In an exemplary embodiment, a second stream 30 is introduced to the riser 12 at a second inlet 32, where the second stream 30 is another feedstock for the riser 12. The second inlet 32 is above the first inlet 16, and may be about 0.5 to about 12 meters above the first inlet 16 on the riser 12. In alternate embodiments, the second inlet 32 is about 1 to about 8 meters above the first inlet 16, or about 4 to about 6 meters above the first inlet 16. The second stream 30 is largely vaporized when it contacts the hot cracking catalyst 18 in the riser 12, and it is carried up the riser 12 with the vaporous first hydrocarbon stream 14. The second stream 30 may be atomized with an atomizing gas (not illustrated) when introduced to the riser 12. However, in this description, the composition of the second stream 30 as described below refers to the composition of the second stream 30 prior to being atomized, so the atomizing gas is not included in the composition of the second stream 30. Oxygenated hydrocarbons present in the second stream 30 may be cracked and deoxygenated to produce hydrocarbons. In an exemplary embodiment, the second stream 30 is about 0.1 weight percent to about 100 weight percent of the total feedstock introduced to the riser 12. In other embodiments, the second stream 30 is about 0.1 weight percent to about 10 weight percent, or about 0.5 weight percent to about 10 weight percent, or about 1 weight percent to about 10 weight percent of the total feedstock introduced to the riser 12. The remaining feedstock is introduced by the first hydrocarbon stream 14 and possibly by optional additional hydrocarbon streams (not illustrated) introduced to the riser 12 in alternate embodiments.


In an exemplary embodiment, the second stream 30 includes a natural oil, such as pyrolysis oil, vegetable oil, or other oils. One particular example of a natural oil in the second stream 30 is pyrolysis oil. The second stream 30 may include about 20 weight percent to about 100 weight percent natural oil in an exemplary embodiment, or about 50 to about 100 weight percent natural oil, or about 80 to about 100 weight percent natural oil in alternate embodiments. The natural oil in the second stream 30 may be about 90 to about 100 weight percent pyrolysis oil in an exemplary embodiment, but other types of natural oil may be used in alternate embodiments. Pyrolysis oil is produced by thermally decomposing organic matter in the absence of oxygen. In some embodiments, the pyrolysis oil is produced by rapid thermal pyrolysis, where the organic matter is rapidly heated to a reaction temperature of about 400° C. to about 900° C., maintained at the reaction temperature for about 0.5 to 2 seconds, and the vapors formed are then rapidly cooled to quench the pyrolysis reaction. In an exemplary embodiment, the pyrolysis oil in the second stream 30 may include about 0.1 to about 10 weight percent char, based on the total weight of the second stream 30, or about 0.1 weight percent or greater, but other concentrations are also possible. The char may not vaporize in the riser 12, so the char may remain in the solid state and pass through the riser 12 as a solid without significant cracking.
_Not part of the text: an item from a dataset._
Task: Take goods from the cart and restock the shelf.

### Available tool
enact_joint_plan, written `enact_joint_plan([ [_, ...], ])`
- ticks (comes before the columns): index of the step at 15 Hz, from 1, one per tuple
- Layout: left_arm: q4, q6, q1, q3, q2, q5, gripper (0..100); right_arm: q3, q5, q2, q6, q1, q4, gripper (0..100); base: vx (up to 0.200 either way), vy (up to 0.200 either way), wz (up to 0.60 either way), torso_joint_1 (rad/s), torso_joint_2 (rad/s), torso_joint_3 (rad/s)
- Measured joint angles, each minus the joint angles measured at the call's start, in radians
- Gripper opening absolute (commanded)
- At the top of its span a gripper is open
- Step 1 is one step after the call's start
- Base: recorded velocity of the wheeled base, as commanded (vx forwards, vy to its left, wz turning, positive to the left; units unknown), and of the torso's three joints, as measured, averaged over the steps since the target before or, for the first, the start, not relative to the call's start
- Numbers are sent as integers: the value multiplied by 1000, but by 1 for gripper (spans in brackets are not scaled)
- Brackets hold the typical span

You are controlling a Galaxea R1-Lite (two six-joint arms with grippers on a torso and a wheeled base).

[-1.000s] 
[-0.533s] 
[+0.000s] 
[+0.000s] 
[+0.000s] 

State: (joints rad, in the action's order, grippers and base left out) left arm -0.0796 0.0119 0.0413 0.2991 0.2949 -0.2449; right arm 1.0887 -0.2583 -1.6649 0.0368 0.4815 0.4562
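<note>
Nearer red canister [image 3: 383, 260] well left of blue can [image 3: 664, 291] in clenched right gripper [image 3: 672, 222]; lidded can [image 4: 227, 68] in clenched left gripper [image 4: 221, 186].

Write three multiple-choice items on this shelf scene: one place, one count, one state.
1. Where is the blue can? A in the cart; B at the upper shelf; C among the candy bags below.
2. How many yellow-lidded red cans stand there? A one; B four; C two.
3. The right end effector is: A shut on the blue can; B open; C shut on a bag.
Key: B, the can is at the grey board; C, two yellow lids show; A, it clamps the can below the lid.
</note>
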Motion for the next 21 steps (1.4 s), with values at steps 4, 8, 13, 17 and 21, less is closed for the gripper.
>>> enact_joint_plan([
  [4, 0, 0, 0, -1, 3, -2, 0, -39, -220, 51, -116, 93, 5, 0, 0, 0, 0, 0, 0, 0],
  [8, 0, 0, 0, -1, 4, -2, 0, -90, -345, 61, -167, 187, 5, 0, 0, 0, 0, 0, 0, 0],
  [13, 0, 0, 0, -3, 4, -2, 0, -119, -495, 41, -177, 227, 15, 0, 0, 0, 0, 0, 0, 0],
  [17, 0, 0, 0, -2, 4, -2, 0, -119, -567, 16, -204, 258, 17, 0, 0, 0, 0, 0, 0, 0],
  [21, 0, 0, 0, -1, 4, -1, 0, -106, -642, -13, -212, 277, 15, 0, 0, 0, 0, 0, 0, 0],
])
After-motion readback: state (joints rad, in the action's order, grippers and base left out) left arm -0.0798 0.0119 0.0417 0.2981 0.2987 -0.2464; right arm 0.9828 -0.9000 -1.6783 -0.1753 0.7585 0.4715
The second stream 30 may be introduced to the riser 12 at a temperature of about 90 degrees centigrade (° C.) or less, such as about 90° C. to about 0° C., in some embodiments. A second inlet heat exchanger 34 may be used to control the temperature of the second stream 30. In an exemplary embodiment, the pyrolysis oil may include large organic molecules, including heavy rosins and heavy oxygenated hydrocarbons that may remain as a solid or liquid in the riser 12, and these large organic molecules may “stick” to the cracking catalyst fines. Organic molecules are generally less dense and have higher length to diameter ratios than the cracking catalyst 18, so the bound organic molecules and cracking catalyst fines are more prone to not being collected in cyclone separators than the cracking catalyst fines without the organic molecules. This may allow the cracking catalyst fines to escape the riser catalyst separator 22 in the riser effluent 24. There may be other reasons why the pyrolysis oil reduces the particulate emissions in addition to, or in place of, the theories discussed herein.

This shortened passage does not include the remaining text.